To delete those files that had successfully transitioned from F to E, I used DoubleKiller, though there were other duplicate remover programs that would have done the job too.  The criteria I used at this point were to check both the file sizes and the CRC32 checksums.  (Not all duplicate remover programs had these options, but some others did have something similar.)  The concept here was that a file's size could be the same and yet its contents could have changed, so it would pass a size-only test; and it was conceivable that two very different files could have the same CRC32 checksums; but it was virtually certain that if both the size and the CRC32 checksum were identical, they were in fact identical files, in which case one could safely be deleted.  I searched drive E for duplicates within itself, and resolved all of those.  Then I did likewise on F.  With that done, I could now check on both E and F.  DoubleKiller would display the duplicates in pairs, with E coming first and F coming second, so I could then do a bulk check-and-delete process (after some additional eyeballing) to remove the duplicates from F that had almost certainly made it to E successfully.

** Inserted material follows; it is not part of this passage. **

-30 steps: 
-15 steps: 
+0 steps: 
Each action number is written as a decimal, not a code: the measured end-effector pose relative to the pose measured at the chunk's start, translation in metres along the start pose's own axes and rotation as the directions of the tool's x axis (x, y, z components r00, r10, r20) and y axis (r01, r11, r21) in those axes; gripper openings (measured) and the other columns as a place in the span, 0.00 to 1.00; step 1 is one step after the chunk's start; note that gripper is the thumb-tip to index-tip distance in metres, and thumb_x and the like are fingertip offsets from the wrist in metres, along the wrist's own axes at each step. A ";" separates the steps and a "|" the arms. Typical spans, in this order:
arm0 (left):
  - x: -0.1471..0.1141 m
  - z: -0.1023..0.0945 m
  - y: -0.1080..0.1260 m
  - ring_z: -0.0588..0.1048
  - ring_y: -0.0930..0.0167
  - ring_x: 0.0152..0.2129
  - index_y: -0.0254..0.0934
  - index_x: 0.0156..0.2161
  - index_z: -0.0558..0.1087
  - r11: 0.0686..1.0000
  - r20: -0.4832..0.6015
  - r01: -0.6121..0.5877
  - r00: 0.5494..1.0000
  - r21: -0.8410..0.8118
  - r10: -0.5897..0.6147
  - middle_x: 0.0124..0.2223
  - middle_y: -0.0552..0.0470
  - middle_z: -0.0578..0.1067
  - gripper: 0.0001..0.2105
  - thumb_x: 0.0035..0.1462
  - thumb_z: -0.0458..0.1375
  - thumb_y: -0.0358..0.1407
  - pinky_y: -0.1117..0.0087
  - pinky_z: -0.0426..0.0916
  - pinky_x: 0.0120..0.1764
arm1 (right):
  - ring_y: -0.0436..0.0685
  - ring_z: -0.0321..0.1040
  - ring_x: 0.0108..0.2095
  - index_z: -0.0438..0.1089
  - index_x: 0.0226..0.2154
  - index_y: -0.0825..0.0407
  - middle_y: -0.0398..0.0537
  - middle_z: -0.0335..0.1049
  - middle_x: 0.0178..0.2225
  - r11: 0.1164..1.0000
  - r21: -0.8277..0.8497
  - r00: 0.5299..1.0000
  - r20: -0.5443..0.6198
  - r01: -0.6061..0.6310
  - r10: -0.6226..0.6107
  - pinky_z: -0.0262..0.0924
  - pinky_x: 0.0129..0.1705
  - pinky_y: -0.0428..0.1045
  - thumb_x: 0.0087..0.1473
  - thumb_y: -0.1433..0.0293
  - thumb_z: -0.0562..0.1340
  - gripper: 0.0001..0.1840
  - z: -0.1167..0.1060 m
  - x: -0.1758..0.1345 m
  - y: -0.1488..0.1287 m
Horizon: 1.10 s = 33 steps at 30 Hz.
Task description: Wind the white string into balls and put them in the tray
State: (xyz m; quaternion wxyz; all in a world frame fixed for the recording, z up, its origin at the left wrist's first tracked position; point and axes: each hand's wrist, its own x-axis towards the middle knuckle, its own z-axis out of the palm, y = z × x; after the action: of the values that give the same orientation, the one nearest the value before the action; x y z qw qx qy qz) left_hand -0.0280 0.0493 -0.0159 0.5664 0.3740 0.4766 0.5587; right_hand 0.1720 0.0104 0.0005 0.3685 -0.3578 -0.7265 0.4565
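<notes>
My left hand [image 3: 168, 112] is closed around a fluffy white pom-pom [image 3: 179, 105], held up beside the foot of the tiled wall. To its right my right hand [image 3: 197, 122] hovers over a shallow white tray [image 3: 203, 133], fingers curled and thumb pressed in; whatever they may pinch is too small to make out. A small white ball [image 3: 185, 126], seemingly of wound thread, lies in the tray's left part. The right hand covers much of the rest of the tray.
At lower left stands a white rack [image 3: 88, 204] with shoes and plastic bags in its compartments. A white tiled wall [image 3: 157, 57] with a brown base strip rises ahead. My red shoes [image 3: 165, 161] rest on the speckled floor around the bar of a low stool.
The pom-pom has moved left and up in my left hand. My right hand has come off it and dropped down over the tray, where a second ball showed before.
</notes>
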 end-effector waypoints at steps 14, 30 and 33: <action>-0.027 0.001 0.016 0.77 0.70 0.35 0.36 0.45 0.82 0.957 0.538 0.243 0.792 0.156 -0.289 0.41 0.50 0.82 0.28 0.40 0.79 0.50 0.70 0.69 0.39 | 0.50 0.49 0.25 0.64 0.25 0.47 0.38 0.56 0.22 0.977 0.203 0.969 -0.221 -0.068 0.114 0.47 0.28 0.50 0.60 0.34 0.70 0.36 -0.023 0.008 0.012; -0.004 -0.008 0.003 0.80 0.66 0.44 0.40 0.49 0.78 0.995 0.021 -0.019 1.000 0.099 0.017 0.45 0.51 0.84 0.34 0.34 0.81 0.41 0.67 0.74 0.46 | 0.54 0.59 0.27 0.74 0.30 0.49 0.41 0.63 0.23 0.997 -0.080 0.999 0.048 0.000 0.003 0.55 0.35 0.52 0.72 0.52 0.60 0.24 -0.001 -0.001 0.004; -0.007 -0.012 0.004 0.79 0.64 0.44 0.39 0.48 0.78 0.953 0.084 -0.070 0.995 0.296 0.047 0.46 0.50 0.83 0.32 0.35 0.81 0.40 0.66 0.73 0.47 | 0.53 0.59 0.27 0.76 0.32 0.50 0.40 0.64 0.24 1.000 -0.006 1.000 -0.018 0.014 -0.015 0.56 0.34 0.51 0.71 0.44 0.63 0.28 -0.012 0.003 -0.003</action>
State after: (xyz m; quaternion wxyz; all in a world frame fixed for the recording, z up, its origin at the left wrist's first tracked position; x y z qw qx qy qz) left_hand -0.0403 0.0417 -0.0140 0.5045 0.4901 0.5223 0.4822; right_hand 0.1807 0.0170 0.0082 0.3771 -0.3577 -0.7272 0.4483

While doing all that, I noticed that a lot of files had changed format.  They had been .doc or .txt files, but I had converted them to .pdf.  This process would result in a file that had a different size, checksum, and filename.  But experience with the newer files, supplemented now by some random checking of these .pdfs, convinced me that most if not all with the new (*.pdf) filenames did reflect the same content.  So I could also delete the old .doc and .txt (and other extension) files on the old F drive whose content appeared to have made the transition to .pdf on the new E drive.  Space and time permitting, I could have played with that question some more and probably improved the accuracy of this comparison.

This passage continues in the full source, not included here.